Wow. I am so incredibly tired. How long, Lord? When will this be over?
Wow that just brought me to tears!!! I wish I could say something, ANYTHING that would help….but I just can not!!! I will say that I will continue to pray for strength and healing for you both!!! I just can not imagine being in either one of your shoes and am sooooo sorry you guys are going thru this awful experience!!!! LOTS OF LOVE TO YOU AND BEN!!!!!
First, big hugs to you both. If it makes you feel any better I am sure you are not the only one going thru this, no one is ever truly alone in reguards to feelings – someone else has always been there and done that.
That said, odd that your doc said what he did. They put me on several different antidepressents looking for the ‘right’ one – not because I was depressed but because it is ‘suppossed’ to help with a pain disorder I have.
On all of them I was a crying mess, and with some it seemed all I could think about was suicide. Turns out the antidepressants were making me depressed. It’s not just 25 & under – the black box warning can apply to anyone (as I am well over 25!)
So it may be you are on the wrong one and another will help – or it may be they are making you depressed or more depressed. If you haven’t tried several, and truly think you need one, then try another. I can’t take any of them, but there are people that they do help, once they find the right one.

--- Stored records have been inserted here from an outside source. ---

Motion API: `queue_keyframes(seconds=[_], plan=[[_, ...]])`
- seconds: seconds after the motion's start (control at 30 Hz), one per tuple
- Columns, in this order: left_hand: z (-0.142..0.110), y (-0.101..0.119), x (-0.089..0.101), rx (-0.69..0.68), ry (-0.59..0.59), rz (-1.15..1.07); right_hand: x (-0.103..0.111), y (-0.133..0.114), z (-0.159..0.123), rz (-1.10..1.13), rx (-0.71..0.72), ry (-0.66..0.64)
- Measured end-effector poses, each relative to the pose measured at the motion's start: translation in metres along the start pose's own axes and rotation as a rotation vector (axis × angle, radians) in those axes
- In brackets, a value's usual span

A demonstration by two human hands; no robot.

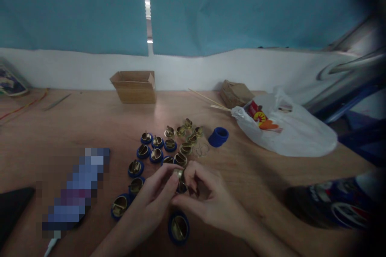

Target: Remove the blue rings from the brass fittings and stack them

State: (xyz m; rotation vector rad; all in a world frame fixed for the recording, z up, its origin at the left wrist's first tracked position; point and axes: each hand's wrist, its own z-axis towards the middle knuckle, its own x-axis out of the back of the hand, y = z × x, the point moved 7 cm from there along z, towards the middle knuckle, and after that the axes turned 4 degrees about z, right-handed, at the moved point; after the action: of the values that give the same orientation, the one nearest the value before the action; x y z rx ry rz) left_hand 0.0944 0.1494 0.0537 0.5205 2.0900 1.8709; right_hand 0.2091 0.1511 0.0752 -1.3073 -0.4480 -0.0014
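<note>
My left hand pinches a small round brass-coloured badge back between thumb and fingertips. Curled around its other side is my right hand, thumb underneath; its fingers partly hide the piece. Just below the hands lies a brass badge back set in a blue ring. Several more blue-ringed badge backs spread to the left and beyond my hands. Behind them sit several brass badge backs without visible blue rings. A short stack of blue rings stands to their right, near thin clear rings.
An open cardboard box stands at the back. Rightward are a brown paper package, thin sticks, a white plastic bag and a dark bottle on its side. A blurred-out phone-like device with a cable lies left.
</note>
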Motion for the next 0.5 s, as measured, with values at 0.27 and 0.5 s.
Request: queue_keyframes(seconds=[0.27,0.5], plan=[[-0.0026,-0.0059,0.0024,-0.018,0.075,0.055,0.0081,-0.0005,-0.0004,0.028,-0.058,-0.003],[-0.0021,-0.0078,-0.0005,-0.057,0.041,0.114,0.0054,-0.0063,0.0012,-0.088,-0.031,-0.102]])
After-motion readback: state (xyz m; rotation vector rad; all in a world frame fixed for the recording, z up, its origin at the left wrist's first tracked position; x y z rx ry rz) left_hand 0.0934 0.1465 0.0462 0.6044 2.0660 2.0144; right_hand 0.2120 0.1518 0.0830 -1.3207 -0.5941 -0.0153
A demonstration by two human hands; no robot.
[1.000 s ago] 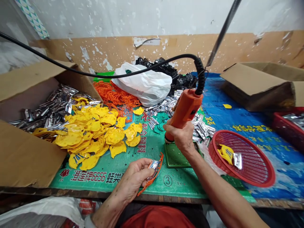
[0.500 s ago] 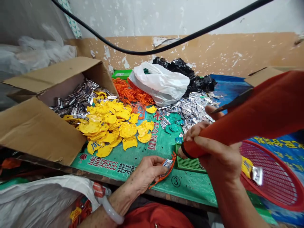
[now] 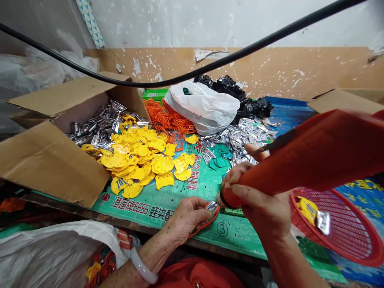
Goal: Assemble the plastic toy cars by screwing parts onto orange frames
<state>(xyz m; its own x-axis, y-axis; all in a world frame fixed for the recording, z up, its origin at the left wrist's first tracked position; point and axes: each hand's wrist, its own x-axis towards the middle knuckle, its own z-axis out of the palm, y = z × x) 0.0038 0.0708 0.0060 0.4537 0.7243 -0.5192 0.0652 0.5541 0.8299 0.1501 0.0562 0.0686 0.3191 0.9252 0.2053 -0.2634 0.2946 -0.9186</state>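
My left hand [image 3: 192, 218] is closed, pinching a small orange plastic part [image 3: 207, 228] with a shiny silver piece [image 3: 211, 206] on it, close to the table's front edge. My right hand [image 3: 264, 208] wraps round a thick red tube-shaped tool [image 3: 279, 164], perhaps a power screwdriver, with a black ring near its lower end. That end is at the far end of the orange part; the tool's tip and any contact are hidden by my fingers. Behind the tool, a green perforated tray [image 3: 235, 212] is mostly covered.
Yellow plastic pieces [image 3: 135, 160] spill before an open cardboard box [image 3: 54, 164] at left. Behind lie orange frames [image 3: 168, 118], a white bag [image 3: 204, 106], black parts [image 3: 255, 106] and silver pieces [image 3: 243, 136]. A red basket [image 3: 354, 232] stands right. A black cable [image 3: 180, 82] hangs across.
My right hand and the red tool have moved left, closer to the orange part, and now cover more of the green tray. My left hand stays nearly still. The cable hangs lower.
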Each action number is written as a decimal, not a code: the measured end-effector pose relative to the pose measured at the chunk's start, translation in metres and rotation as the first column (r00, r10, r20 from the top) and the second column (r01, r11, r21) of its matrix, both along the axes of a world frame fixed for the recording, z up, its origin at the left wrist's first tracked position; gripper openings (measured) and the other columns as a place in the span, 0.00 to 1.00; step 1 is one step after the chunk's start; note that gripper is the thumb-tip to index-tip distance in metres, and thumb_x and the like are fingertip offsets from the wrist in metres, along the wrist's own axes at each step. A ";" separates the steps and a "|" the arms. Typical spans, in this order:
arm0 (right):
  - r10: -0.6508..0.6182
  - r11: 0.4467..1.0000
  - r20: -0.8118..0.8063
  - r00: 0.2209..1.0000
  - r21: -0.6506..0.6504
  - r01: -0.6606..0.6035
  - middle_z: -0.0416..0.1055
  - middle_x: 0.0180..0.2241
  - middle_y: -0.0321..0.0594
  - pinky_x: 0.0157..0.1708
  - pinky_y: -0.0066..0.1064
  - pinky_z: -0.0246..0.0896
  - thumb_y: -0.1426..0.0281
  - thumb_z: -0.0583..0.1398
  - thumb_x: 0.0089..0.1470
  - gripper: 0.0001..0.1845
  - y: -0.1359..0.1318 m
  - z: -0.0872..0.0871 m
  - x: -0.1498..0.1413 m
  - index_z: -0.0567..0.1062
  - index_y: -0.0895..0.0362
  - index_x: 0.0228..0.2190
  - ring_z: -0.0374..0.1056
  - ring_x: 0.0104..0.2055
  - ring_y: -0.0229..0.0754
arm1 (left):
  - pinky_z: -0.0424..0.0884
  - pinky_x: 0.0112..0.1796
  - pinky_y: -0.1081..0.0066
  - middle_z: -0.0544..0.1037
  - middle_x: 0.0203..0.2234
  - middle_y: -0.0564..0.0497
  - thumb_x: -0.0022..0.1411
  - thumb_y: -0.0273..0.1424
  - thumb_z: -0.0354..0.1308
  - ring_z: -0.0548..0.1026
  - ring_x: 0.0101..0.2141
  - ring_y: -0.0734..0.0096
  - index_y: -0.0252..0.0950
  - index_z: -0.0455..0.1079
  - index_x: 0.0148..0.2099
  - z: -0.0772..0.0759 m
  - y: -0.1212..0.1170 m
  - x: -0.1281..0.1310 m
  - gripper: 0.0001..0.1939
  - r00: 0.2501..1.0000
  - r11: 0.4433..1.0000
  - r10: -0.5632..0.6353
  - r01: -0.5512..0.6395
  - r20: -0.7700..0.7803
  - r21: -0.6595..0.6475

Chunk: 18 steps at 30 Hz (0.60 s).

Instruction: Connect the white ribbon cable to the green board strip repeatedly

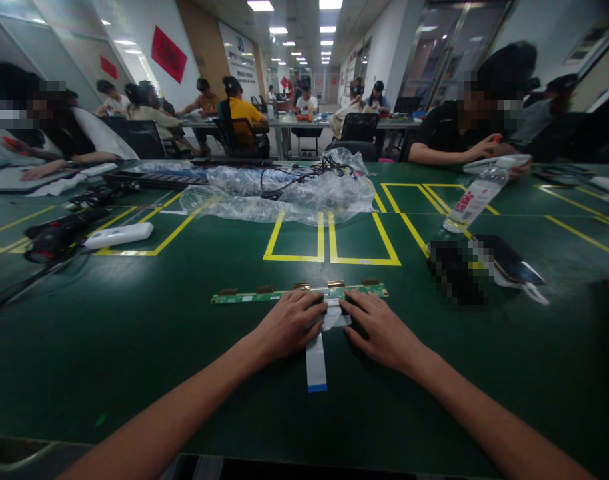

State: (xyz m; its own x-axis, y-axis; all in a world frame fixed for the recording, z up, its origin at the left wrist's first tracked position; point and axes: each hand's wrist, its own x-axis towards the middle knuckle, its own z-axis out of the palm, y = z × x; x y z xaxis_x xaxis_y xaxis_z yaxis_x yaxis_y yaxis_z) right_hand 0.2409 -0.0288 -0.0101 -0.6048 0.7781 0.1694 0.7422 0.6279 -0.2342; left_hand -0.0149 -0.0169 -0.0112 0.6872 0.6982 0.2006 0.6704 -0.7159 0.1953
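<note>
A long, narrow green circuit board [254, 297] lies flat on the green table, with brown-gold tabs along its far edge. A white flat ribbon cable [315, 363] with a blue end runs from the board's middle towards me and is folded near the connector. My left hand [291, 321] rests over the board from the left, its fingers closed at the cable's connector end. From the right, my right hand [381, 327] has its fingertips on the same connector end and its thumb by the folded part. My fingers partly hide the join between cable and board.
Clear plastic wrap [294, 193] with black cables lies beyond the board. A tilted bottle [477, 200] and a dark phone-like object [507, 260] are at right. At left are a white handheld device [119, 235] and black gear [59, 233]. Other people sit around the tables.
</note>
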 end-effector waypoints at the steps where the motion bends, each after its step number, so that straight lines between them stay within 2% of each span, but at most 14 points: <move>1: 0.003 1.000 -0.001 1.000 -0.001 -0.003 0.63 0.63 0.54 0.64 0.57 0.53 0.63 0.58 0.62 0.29 0.000 0.000 0.000 0.67 0.58 0.62 0.57 0.66 0.57 | 0.68 0.55 0.52 0.69 0.60 0.44 0.72 0.34 0.52 0.69 0.57 0.55 0.39 0.66 0.63 -0.001 0.000 0.000 0.20 1.000 1.000 0.005 -0.005 0.000 0.006; 5: 0.023 1.000 -0.005 1.000 -0.013 -0.023 0.62 0.64 0.54 0.64 0.56 0.52 0.63 0.59 0.62 0.29 0.000 0.001 0.000 0.66 0.58 0.62 0.56 0.66 0.57 | 0.66 0.58 0.50 0.67 0.63 0.43 0.71 0.33 0.53 0.67 0.60 0.53 0.39 0.65 0.64 -0.004 0.001 -0.001 0.21 1.000 0.999 0.016 -0.015 -0.007 0.030; 11: 0.052 0.998 -0.036 0.998 -0.031 -0.053 0.61 0.65 0.51 0.65 0.56 0.50 0.63 0.58 0.62 0.29 0.000 0.004 0.002 0.66 0.55 0.63 0.56 0.67 0.56 | 0.62 0.62 0.50 0.66 0.64 0.41 0.72 0.35 0.51 0.64 0.64 0.54 0.37 0.60 0.68 -0.003 0.003 -0.004 0.25 0.997 0.998 -0.063 0.064 -0.047 0.017; 18: 0.044 0.997 -0.063 0.997 -0.055 -0.047 0.60 0.66 0.50 0.64 0.57 0.52 0.65 0.58 0.63 0.29 -0.001 0.003 0.001 0.65 0.54 0.63 0.54 0.67 0.56 | 0.64 0.61 0.51 0.66 0.64 0.41 0.72 0.36 0.51 0.64 0.64 0.54 0.37 0.62 0.66 0.003 -0.005 -0.002 0.24 0.995 1.000 -0.005 0.007 -0.099 0.019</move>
State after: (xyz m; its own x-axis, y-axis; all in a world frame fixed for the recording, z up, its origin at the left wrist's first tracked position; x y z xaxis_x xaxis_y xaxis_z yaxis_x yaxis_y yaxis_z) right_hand 0.2416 -0.0302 -0.0069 -0.6297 0.7594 0.1637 0.6963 0.6452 -0.3145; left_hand -0.0173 -0.0221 -0.0083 0.7085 0.6906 0.1451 0.6813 -0.7230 0.1142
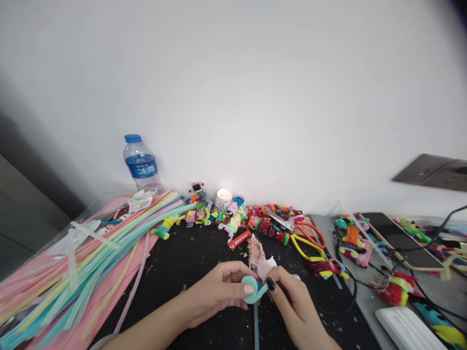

Praying that God will make a way for Ben to return to school and that he will experience other “normal” wonderful things that will encourage and comfort him.
Oh Sarah. Just ugh and oh and angst and I wish I could make it all right for all of you. I have no words. And on the antidepressants. Ugh again. I never blogged about it, but I took them during much of Finn’s treatment and still feel like I need them to deal with the PTSD I know I’ve got. Where is my fricking magic wand? I want to give it to you.